Place Where You Live:

The Fox River, Waukesha, Wisconsin

Cranes in Fog on the Fox River. Photo by Robert Root

Behind my condo the Fox River flows through a wide wetlands. When I strike out for it around 7 a.m., it’s cold and a light fog hangs over everything. Recent rain raised river levels and at once I see that the wetlands have been partly flooded again. I head through the woods to an observation deck where I can try to gauge the water level. It’s higher than the last time I was here but not so high as when I found no other sign of land than a couple isolated clumps of higher ground. With binoculars I survey it all closely, slowly, and soon notice, upriver, just beyond the top of a bend, two sandhill cranes standing near the bank. They are still and silent, as motionless as the stark barren shrubs that occasionally rise above the sedges. I fix my gaze on them and after a while I realize they are watching me as well.

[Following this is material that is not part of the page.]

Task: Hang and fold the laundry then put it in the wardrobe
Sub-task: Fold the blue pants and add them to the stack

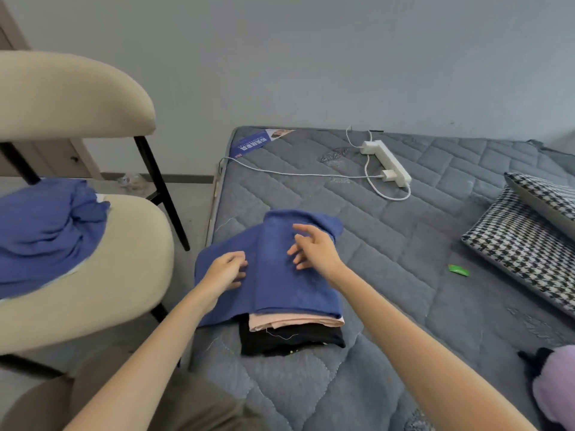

It occurs to me then how stirred I have been by the sight of sandhill cranes in Wisconsin, how I’ve slowed my car on back country roads when I see their distant shapes in a hayfield or their limp and lazy passage across the sky. Aldo Leopold, in his great essay “Marshland Elegy,” reminds us of the sandhill crane’s ancient origins. He writes, “When we hear his call we hear no bird. We hear the trumpet in the orchestra of evolution.” He claims that “a crane marsh holds a paleontological patent of nobility.”

Whenever I see a sandhill crane, I vibrate with some sort of sympathetic tuning struck by the simple fact of the bird’s existence, feel connected to something far vaster and more vibrant than I can imagine. In Wisconsin the legislature soon will likely approve the hunting of cranes. While I can, I want to stare at them every chance I get. I want to think that my home ground is theirs as well.